Me fui a la alacena, cogí un plato, y volví a sentarme con una pierna cruzada debajo de mi trasero. Mi padre volvió a remover la sopa, que ahora se podía empezar a oler en lugar del humo del cigarro. Podía sentir cierta excitación en mi estómago, como un acuciante cosquilleo. De manera que Erie volvía a casa; eso era algo bueno-malo. Sabía que lo conseguiría. No hacía falta ni consultárselo a la Fábrica; seguro que llegaría. Me preguntaba cuánto tardaría en llegar, y si Diggs tendría que ir ahora por todo el pueblo dando voces para avisar de que el muchacho loco que prendía fuego a los perros estaba suelto otra vez: ¡encierren a sus perros!
Mi padre me sirvió sopa en el plato. Yo soplé la sopa. Pensé en los Postes de Sacrificio. Eran mi sistema de alerta y de disuasión al mismo tiempo; cosas potentes, infectadas, que vigilaban desde la isla, resguardándola. Aquellos tótems eran mi disparo de aviso; cualquiera que pusiera un pie en la isla después de verlos sabría lo que le esperaba. Pero me parecía que para Erie, en lugar de ser como un puño cerrado y amenazador, significarían una mano abierta y hospitalaria.
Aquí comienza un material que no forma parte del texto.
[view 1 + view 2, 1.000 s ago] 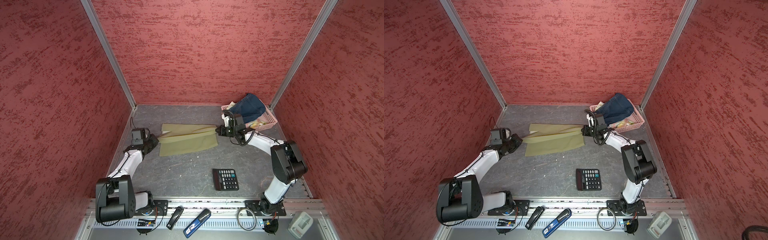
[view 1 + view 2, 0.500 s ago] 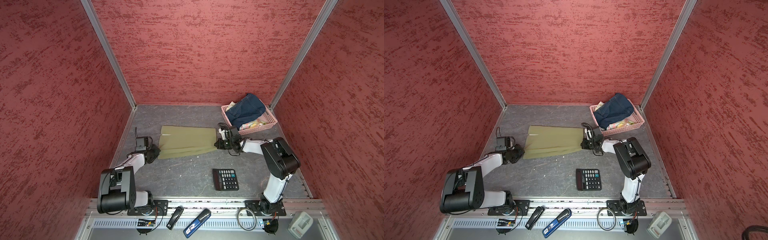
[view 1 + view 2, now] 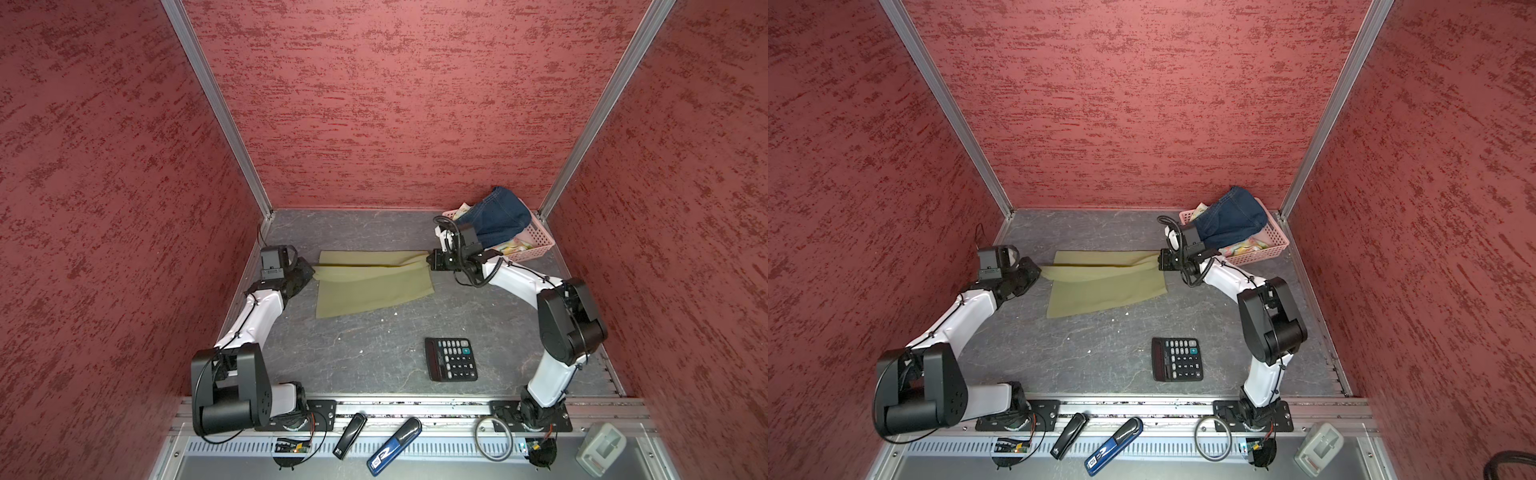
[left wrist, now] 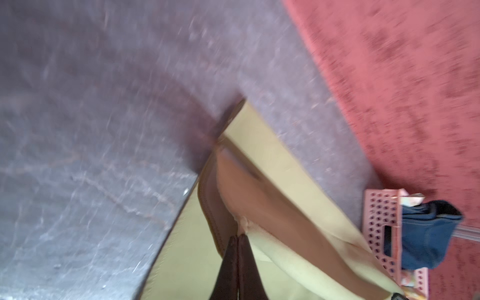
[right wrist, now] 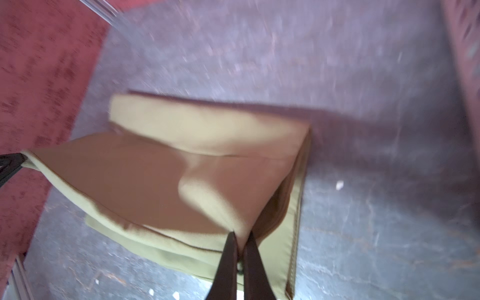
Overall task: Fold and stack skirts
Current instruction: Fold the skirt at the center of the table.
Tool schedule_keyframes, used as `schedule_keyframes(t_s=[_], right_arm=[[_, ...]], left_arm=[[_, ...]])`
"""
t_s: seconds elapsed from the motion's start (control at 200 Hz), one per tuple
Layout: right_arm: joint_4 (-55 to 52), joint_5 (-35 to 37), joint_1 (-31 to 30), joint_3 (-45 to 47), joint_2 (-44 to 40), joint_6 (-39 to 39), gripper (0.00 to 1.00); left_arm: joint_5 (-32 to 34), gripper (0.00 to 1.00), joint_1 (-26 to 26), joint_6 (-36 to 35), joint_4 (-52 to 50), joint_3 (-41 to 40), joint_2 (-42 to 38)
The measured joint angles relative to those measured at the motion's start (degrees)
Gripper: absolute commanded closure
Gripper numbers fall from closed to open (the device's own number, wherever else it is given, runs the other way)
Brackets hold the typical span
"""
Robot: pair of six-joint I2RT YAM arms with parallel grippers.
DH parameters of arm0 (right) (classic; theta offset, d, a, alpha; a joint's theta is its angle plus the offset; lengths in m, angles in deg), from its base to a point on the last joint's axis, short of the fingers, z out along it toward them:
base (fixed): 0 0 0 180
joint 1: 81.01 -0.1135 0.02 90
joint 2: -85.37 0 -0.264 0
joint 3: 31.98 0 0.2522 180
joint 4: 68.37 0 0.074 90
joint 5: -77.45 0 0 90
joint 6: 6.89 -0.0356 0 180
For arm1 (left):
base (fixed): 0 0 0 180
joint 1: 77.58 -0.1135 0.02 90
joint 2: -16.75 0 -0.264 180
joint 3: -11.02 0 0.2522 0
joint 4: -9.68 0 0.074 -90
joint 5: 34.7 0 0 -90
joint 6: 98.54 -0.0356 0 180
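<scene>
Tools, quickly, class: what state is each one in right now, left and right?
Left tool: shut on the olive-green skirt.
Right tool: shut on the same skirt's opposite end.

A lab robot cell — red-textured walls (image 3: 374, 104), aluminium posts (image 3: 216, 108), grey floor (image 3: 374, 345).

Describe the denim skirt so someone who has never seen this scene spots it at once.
Look to the far right corner of the grey table, where a pink perforated basket sits. The denim skirt is heaped on top of that basket. It is the only dark blue cloth: the pastel skirt peeks out beneath it, and the olive skirt is out on the table.
</scene>
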Motion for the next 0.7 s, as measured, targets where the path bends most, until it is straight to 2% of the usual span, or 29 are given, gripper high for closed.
schedule_keyframes(t_s=[0.175, 0.346, 0.496, 0.701], right_arm=[[-1.4, 0.8, -0.1, -0.4, -5.2, 0.6, 1.00], [-1.1, 0.9, -0.5, 6.8, -9.5, 0.3, 1.00], [0.0, 0.7, -0.9, 13.9, -8.5, -0.6, 1.00], [3.0, -0.8, -1.5, 19.5, -4.1, -2.4, 1.00]], left_arm=[[0.3, 1.00, -0.3, -0.6, -1.9, 0.3, -6.3], [0.3, 1.00, -0.4, -0.6, -2.9, -6.9, -11.5], [0.5, 1.00, -0.5, -0.1, -3.1, -13.2, -8.5], [1.0, 1.00, -0.6, 1.0, -0.3, -15.9, -0.9]])
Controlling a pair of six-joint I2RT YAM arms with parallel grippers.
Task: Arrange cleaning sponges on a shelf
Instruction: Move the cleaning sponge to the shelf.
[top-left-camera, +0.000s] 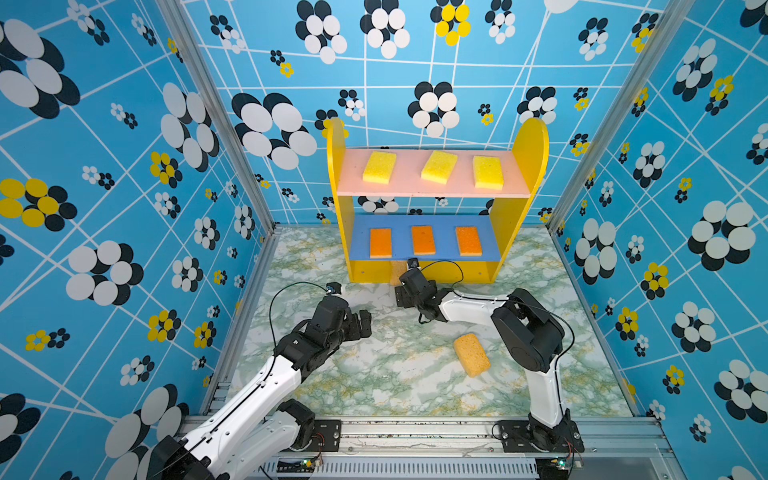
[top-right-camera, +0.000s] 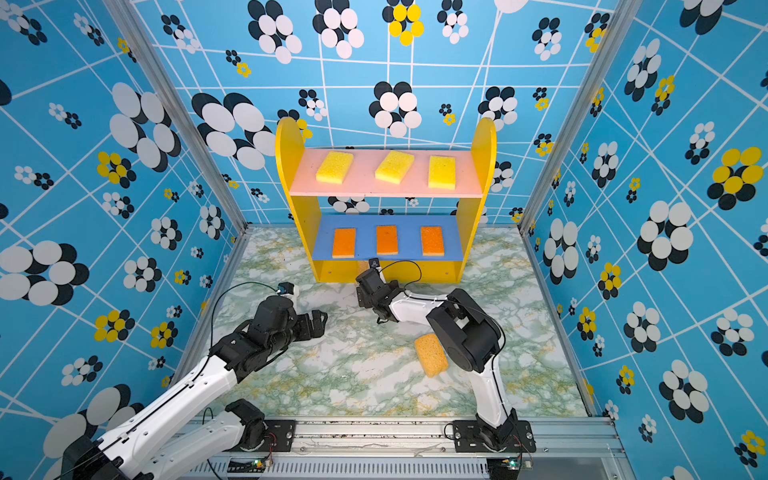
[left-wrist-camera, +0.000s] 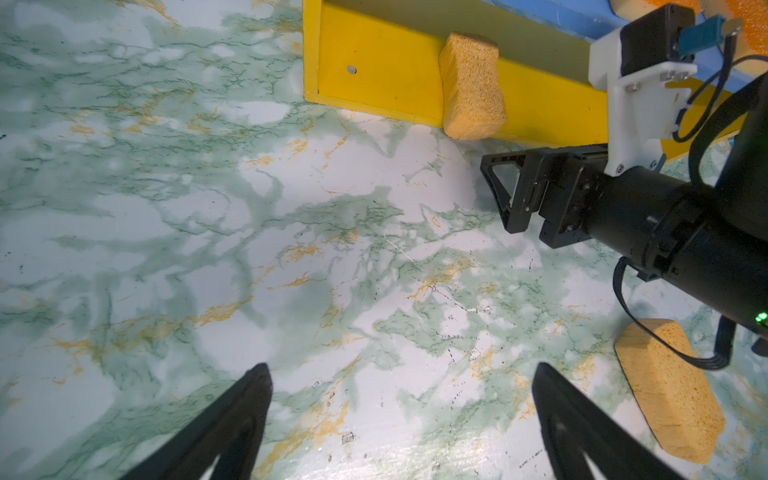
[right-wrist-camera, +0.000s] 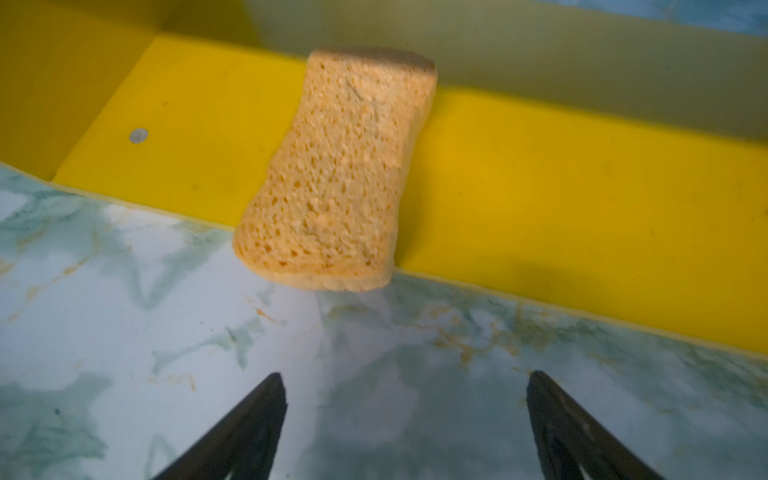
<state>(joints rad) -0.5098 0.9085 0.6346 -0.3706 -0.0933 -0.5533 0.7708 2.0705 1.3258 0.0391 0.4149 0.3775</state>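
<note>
The shelf (top-left-camera: 528, 166) stands at the back. Its pink upper board (top-left-camera: 409, 185) carries three yellow sponges (top-left-camera: 439, 167). Three orange sponges (top-left-camera: 423, 240) lie on its blue lower board (top-left-camera: 444, 243). One tan porous sponge (right-wrist-camera: 336, 178) leans on end against the shelf's yellow base front (left-wrist-camera: 386, 70). My right gripper (right-wrist-camera: 406, 375) is open and empty just in front of it, apart from it. A second tan sponge (top-left-camera: 471, 354) lies flat on the table beside the right arm's elbow. My left gripper (left-wrist-camera: 401, 370) is open over bare marble, left of centre.
The marble-patterned tabletop (top-left-camera: 374, 374) is walled by blue flowered panels on three sides. An aluminium rail (top-left-camera: 415, 432) with both arm bases runs along the front edge. The right arm (top-left-camera: 528, 332) bends over the table's right half, with cables looping from both wrists.
</note>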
—Ya veo que has vuelto a lavarte las manos —me dijo mi padre mientras yo tomaba a pequeños sorbos la sopa caliente. Estaba sarcástico. Sacó la botella de whisky del ropero y se sirvió un trago. El otro vaso, que supongo que sería el del policía, lo puso en el fregadero. Se sentó en el extremo de la mesa.
Mi padre es alto y delgado, aunque ligeramente encorvado. Tiene la cara suave, como la de una mujer, y los ojos oscuros. Ahora cojea, y lleva así desde que lo recuerdo. Tiene la pierna izquierda casi completamente rígida y, normalmente, se lleva un bastón cuando sale de casa. Algunos días, cuando hace mucha humedad, también tiene que usar el bastón dentro de casa y puedo oír los golpes en el suelo sin alfombrar de las habitaciones y pasillos de la casa; un ruido hueco, que se desplaza. Tan solo en la cocina no se oye; las losas lo silencian.